* _What you will do_: From the entries below, copy every line holding the word "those".

*** Excerpted records

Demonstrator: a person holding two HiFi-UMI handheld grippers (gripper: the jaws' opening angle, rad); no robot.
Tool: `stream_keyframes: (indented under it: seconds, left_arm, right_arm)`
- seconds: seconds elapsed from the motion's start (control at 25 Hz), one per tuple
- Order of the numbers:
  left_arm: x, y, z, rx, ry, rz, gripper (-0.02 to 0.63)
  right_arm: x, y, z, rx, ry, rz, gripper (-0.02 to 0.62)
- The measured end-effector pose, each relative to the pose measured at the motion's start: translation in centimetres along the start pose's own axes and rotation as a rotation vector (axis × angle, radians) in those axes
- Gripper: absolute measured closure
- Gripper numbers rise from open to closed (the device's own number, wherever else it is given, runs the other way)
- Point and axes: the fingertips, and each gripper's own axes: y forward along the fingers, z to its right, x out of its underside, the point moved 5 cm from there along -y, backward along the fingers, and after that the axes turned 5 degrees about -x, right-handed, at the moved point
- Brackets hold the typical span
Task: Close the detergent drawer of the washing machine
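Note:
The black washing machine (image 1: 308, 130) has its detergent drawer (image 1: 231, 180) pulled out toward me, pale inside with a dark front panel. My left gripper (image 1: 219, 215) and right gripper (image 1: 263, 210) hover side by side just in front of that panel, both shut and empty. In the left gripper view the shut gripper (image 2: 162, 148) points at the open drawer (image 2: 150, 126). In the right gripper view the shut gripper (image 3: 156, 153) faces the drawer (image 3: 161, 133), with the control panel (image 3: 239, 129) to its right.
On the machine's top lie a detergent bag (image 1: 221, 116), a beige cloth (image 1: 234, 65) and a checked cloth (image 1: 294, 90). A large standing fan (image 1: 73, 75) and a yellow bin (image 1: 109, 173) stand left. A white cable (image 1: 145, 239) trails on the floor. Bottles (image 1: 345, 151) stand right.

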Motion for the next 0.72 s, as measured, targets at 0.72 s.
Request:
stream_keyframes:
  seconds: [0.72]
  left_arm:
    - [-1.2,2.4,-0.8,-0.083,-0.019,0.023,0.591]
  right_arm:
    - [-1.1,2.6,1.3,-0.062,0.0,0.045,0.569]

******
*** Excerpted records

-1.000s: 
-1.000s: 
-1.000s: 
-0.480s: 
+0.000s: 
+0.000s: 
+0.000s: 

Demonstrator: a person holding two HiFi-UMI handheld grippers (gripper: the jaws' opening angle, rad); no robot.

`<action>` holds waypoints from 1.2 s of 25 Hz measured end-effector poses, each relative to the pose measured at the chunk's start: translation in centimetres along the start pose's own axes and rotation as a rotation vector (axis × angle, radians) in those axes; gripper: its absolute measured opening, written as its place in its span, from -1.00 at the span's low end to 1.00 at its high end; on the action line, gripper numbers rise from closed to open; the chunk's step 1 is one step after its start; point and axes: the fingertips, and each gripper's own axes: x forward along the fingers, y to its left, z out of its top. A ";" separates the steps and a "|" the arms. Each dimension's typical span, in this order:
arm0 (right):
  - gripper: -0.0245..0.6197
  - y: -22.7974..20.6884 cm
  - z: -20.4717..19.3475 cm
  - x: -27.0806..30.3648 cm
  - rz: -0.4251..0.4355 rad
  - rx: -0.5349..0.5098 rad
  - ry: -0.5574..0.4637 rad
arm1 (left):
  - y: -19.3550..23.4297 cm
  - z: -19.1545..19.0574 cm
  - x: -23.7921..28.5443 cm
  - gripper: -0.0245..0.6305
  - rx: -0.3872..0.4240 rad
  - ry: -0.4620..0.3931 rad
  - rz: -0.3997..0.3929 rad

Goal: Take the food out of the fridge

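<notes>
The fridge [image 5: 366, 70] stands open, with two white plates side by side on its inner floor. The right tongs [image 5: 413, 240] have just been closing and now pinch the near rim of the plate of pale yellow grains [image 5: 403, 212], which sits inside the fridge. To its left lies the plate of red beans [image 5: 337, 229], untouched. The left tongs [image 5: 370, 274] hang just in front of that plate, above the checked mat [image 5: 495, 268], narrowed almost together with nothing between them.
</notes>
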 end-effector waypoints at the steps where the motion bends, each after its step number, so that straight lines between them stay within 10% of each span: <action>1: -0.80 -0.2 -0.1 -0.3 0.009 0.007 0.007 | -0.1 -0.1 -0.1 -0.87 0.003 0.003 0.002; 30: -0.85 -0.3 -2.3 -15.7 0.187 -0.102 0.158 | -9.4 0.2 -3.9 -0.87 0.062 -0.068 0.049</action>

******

* _Exercise answer_:
- The measured end-effector pose, each relative to the pose measured at the motion's start: translation in centimetres along the start pose's own axes and rotation as a rotation vector (axis × angle, radians) in those axes
`<action>` holds waypoints from 1.2 s of 25 Hz measured end-effector poses, each relative to the pose measured at the chunk's start: translation in centimetres along the start pose's own axes and rotation as a rotation vector (axis × angle, radians) in those axes; gripper: its absolute measured opening, written as its place in its span, from -1.00 at the span's low end to 1.00 at its high end; on the action line, gripper numbers rise from closed to open; the chunk's step 1 is one step after its start; point and axes: the fingertips, and each gripper's own axes: x forward along the fingers, y to its left, z out of its top. A ";" separates the steps and a "|" the arms. Each dimension's typical span, in this order:

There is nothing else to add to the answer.